When VE is not installed, the text of the "edit" link in the topbar is defined by the skin, for instance by the message Vector-view-edit. When VE is installed, it adds a new button to the topbar for visual edits, so to have "edit" (= VE edit) and "edit source". VE defines the "edit source" message itself (it's Visualeditor-ca-editsource), but reuses the skin message for "edit" (in the example above, Vector-view-edit).
This means that it's not possible to change the topbar buttons to be e.g. "edit" for source editing and "visual edit" for VE edits: if you do so and a user disables VE in their preferences, then they'll only have a single button reading "visual edit" which will bring them to source edit mode.
Reusing message is seldom the right choice, and here VE should add its own message for "edit".
Description
Status | Subtype | Assigned | Task | ||
---|---|---|---|---|---|
Stalled | None | T237847 Link "Edit" on the Chechen Wikipedia | |||
Open | None | T219056 VisualEditor should use its own message for the "Edit" tab |
Event Timeline
For third-party wikis, you can actually configure it this way:
$wgVisualEditorTabMessages['edit'] = 'visualeditor-ca-ve-edit'; $wgVisualEditorTabMessages['create'] = 'visualeditor-ca-ve-create';
For Wikimedia wikis, I think it was an intentional decision not to do it – to promote visual editor as the "normal" editor. I am pretty sure it used configuration similar to the above once upon a time though, when it was being introduced as beta (alpha?) software, but it was changed after a few years. I can't find anything to confirm my memory though, so maybe I am imagining it…
I was suspecting something like that. Now I don't want to open a discussion about whether this is good, or if VE is better than source, or what should be pushed as default.
However, shouldn't it at least use a separate message?

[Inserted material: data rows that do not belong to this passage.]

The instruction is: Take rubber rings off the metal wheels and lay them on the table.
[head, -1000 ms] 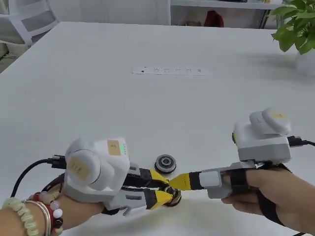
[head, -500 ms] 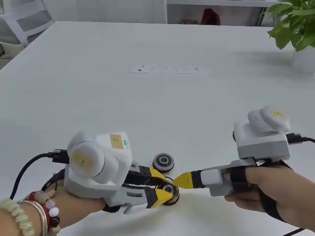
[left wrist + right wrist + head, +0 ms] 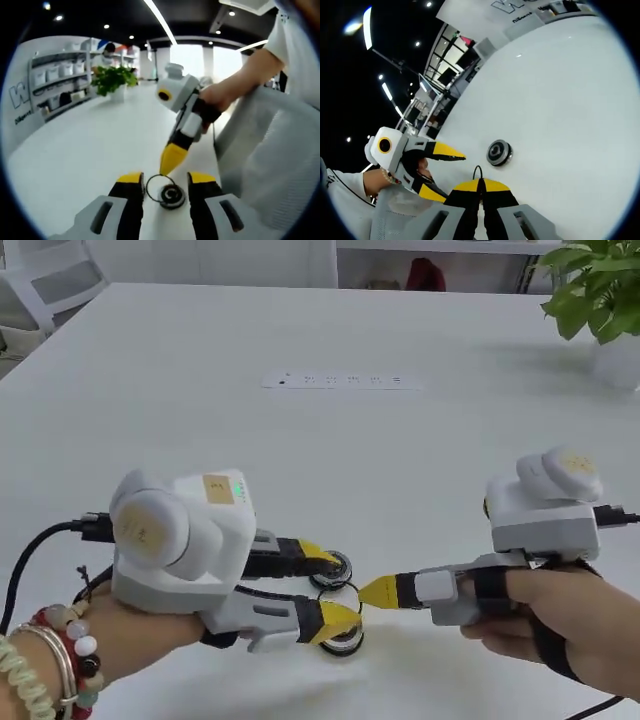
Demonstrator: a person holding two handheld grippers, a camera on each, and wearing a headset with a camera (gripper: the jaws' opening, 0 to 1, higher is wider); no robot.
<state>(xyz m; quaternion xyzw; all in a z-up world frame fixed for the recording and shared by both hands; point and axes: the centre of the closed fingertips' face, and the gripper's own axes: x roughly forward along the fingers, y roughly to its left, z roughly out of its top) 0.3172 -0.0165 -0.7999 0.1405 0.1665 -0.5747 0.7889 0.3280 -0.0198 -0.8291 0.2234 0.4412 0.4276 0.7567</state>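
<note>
Left gripper (image 3: pixel 166 178) has spread wider around the metal wheel (image 3: pixel 173 196), right gripper (image 3: pixel 481 182) pinching the rubber ring (image 3: pixel 148 187), open table (image 3: pixel 320 460) beyond.

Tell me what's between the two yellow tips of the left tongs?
In the left gripper view, a metal wheel and a black rubber ring lie between the left tongs' tips, with the right tongs pinching the ring.
</note>
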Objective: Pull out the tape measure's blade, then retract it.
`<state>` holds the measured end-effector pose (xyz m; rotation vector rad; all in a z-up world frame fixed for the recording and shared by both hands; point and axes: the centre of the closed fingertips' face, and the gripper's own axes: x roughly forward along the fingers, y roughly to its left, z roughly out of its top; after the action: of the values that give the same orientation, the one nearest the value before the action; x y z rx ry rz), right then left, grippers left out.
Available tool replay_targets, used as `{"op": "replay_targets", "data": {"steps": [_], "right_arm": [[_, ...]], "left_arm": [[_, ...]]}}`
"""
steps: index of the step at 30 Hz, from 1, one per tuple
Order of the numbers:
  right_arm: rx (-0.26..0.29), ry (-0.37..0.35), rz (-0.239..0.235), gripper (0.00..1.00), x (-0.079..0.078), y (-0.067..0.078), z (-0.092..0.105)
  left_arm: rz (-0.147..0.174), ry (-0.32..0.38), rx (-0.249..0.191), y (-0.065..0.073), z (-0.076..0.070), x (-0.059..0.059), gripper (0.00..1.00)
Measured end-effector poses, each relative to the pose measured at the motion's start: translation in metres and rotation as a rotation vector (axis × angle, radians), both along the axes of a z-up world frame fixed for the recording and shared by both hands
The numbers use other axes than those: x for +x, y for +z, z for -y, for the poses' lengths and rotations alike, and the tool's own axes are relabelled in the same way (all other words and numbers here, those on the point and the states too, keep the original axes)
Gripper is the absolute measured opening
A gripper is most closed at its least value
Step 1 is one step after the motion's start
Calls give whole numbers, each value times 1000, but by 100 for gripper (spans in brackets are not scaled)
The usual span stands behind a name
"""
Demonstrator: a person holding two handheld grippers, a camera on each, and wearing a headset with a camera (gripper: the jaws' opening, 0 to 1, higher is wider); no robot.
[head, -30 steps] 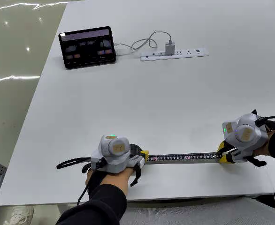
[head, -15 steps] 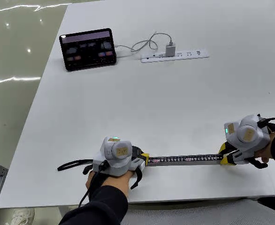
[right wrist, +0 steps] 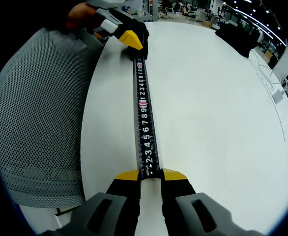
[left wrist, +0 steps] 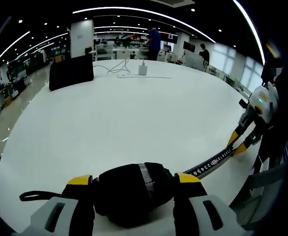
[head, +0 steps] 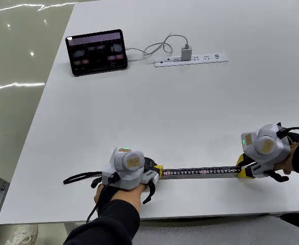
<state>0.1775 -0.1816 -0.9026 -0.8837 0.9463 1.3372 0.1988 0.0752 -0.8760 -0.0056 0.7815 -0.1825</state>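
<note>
Between two tongs [head: 156, 171] [head: 243, 171], one blade [head: 200, 171].

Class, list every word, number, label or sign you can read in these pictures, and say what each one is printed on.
"2 3 4 5 6 7 8 9": white digits along the black blade, clearest in the right gripper view; the red mark after them is too small to read surely.
Screen of the tablet: blurred, unreadable.
On the power strip: no marking large enough to read.
On the black case: no text visible.
</note>
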Motion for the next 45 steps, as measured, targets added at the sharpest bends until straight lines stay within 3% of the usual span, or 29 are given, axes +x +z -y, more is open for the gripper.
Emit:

This way, communities would be able to decide what to push as default (or just leave everything as it is). They may also want to have "edit source" and "visual edit" (so not to have a "preferred" one). However, this way they can do nothing with that message, and I think this isn't good. Unless they use some JS trick, of course, but that'd be a super-overkill.
So it's good that these can be overridden at all, but having this behaviour of changing the tabs around and hijacking and rewriting the default messages for the editsection links is still just not the right approach. Messages should only be reused when they are being reused for the same behaviour, or another of the same object. In this case, editing via VisualEditor is a completely new behaviour, and thus should only have a new message. (By all means default this to inheriting the default edit tab/whatever message content or whatever, but it still needs to only be a single, distinct thing.)
As an example, this causes problems with pages where there is only default editing, especially if they are not actually content models where users will be editing any source, or perhaps that even have a source/render distinction to begin with. To edit the page is to edit the page (we even reuse the edit action), and yet 'edit' still inexplicably becomes 'edit source'. Similarly, we cannot reuse the 'editsection' messages for section editing despite this actually being the same edit section action as the default, because, again, there is no source to edit, and the 'editsection' message has been hijacked to say something new, and thus we are forced by another extension's poor practice to create a new message for an instance where it actually would make sense to reuse it.
So to summarize, the request is: if VisualEditor is available for a given page, then instead of just not changing the "edit" tab text, we should wrap it in another message, so that this new message can be overridden on-wiki? (Something similar should probably be implemented for the section edit links.)
That sounds reasonable to me. Realistically, we're probably not going to work on this, but we'd be happy to review patches. You can find the relevant code in:
- For tabs: VisualEditorHooks::onSkinTemplateNavigation (PHP) and ve.init.mw.DesktopArticleTarget.init#setupMultiTabs (JS)
- For section edit links: VisualEditorHooks::onSkinEditSectionLinks (PHP) and ve.init.mw.DesktopArticleTarget.init#setupMultiSectionLinks (JS)
(The logic is duplicated in PHP and JS, because the PHP HTML output is cached for a long time for unregistered viewers on Wikimedia wikis, and when the configuration for this changes, it wouldn't be reflected immediately, so the JS code is able to fix it.)
I'm not sure if that's right or not (I honestly lost track of what all this task was/what the comments, including my own, were going for at this point when trying to reread it the other day), but that would definitely solve some of the problems we've run into.
Bear in mind too that changing the message keys using the array as you previously described also didn't seem to entirely work as expected either when I tried it earlier (I wish I had some actual information on what did happen, but I was tired enough that I just gave up at that point). So if anyone wants to retest that per the full doc onwiki and see if it's working now or could likewise be used to address the specific 'edit' message issue regardless (and add a specific example to the wiki if it does work for this?), that would also be useful.
Here, the editing link is called "Edit Visually" which does not correspond to reality. We participants in the Chechen Wikipedia are also waiting for the separation of these messages. We hope to correct soon.